- Born: 1977 (age 47–48)
- Citizenship: Italy
- Occupation: Principal investigator
- Awards: Intel Early Career Faculty Honor Program Award

Academic background
- Education: Electrical engineering Electronic engineering
- Alma mater: University of Bologna

Academic work
- Discipline: Engineering
- Sub-discipline: Bion-engineering
- Institutions: École Polytechnique Fédérale de Lausanne (EPFL)
- Main interests: Analytical microsystems Lab-on-a-chip devices Portable DNA-based analytics
- Website: https://clse.epfl.ch/

= Carlotta Guiducci =

Italian bio-engineer

Carlotta Guiducci (born 1977) is an Italian bio-engineer.

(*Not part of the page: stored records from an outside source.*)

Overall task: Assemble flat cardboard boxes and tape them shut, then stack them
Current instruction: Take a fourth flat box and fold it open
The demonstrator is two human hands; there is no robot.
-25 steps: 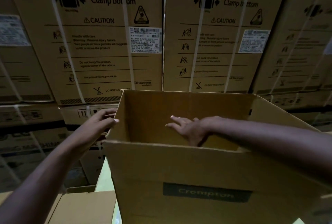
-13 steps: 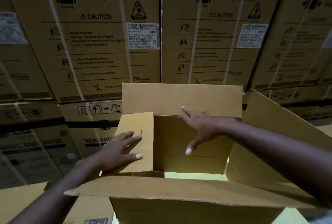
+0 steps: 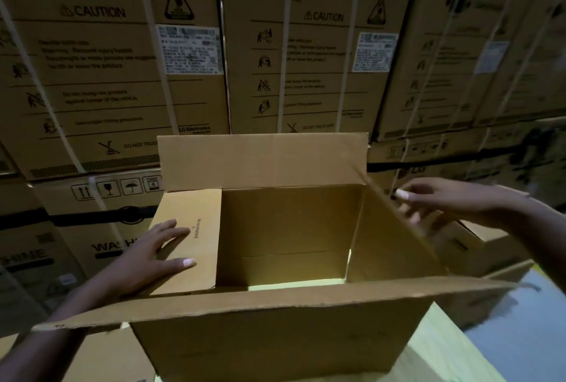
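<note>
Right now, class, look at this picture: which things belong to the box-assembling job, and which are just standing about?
Part of the job: open cardboard box; left flap, pressed by the left hand; right flap, right hand at its edge.
Just standing about: strapped cartons behind; washing machine carton; white label.

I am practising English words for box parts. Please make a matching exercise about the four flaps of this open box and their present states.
1 left flap
2 far flap
3 right flap
4 near flap

A stands upright
B spreads outward, nearest the camera
C folded inward under the left hand
D slants, right hand at its edge

Pairs: 1-C, 2-A, 3-D, 4-B
</note>
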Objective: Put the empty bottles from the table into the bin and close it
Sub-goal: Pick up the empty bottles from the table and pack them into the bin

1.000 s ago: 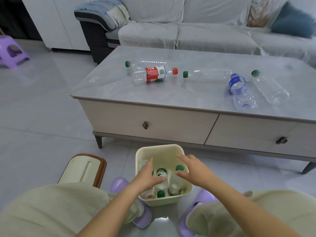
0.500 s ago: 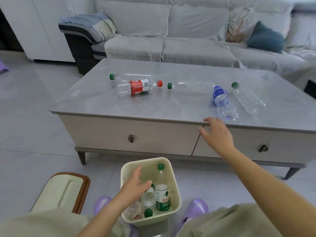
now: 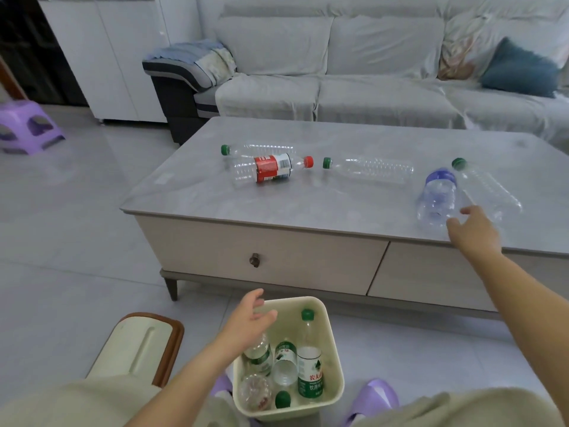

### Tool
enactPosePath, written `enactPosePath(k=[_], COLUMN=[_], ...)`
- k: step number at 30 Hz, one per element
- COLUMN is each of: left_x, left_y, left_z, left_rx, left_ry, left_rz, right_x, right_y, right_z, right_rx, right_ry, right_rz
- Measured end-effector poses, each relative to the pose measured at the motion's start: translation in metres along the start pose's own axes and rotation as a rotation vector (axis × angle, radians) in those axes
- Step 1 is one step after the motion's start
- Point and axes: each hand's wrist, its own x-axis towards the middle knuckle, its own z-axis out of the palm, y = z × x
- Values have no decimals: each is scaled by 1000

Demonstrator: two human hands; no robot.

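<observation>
Lying blue-label bottle (image 3: 437,195): neck toward sofa (image 3: 369,97).

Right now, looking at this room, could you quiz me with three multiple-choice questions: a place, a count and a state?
1. Where is the lid of the bin? A) on the bin B) on the floor beside it C) on the sofa
2. How many bottles lie on the table? A) three B) five C) seven
3. The bin is: A) closed B) open, empty C) open, bottles inside
Answers: 1 B, lid lies on the floor; 2 B, five on their sides; 3 C, top uncovered, bottles showing.
</observation>
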Motion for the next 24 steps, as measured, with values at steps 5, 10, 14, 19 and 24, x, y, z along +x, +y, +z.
enactPosePath(k=[5, 10, 14, 19, 24], left_x=[-2, -9, -8, -11, -17], left_y=[-8, -5, 3, 6, -3], left_z=[7, 17, 12, 0, -16], left_rx=[24, 71, 70, 66, 52], left_ry=[-11, -67, -30, -8, -8], left_rz=[-6, -13, 8, 30, 15], right_x=[-9, -11, 1, 20, 23], right_y=[4, -18, -53, -55, -13], right_z=[-6, -1, 15, 50, 36], right_rx=[-156, -390, -460, -638, -410], right_ry=[-65, -60, -72, -149, 29], right_rz=[-126, -360, -494, -294, -201])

Her research is invested in bio-molecular analysis based on lab-on-a-chip devices. She is an associate professor at EPFL (École polytechnique fédérale de Lausanne) and head of the Laboratory of Life Sciences Electronics located at EPFL's Lausanne campus.

== Career ==
Guiducci studied electrical and electronics engineering at University of Bologna and received her master's degree in 2001. In 2005, she gained a PhD degree in electrical engineering from Department of Electronics, Computer Sciences and Systems (DEIS) at University of Bologna for her work on electronic biosensors and the development of molecular sensors. She joined the Nanobiophysics Laboratory at ParisTech as postdoctoral research fellow in 2005. In 2007, she returned to University of Bologna as research fellow.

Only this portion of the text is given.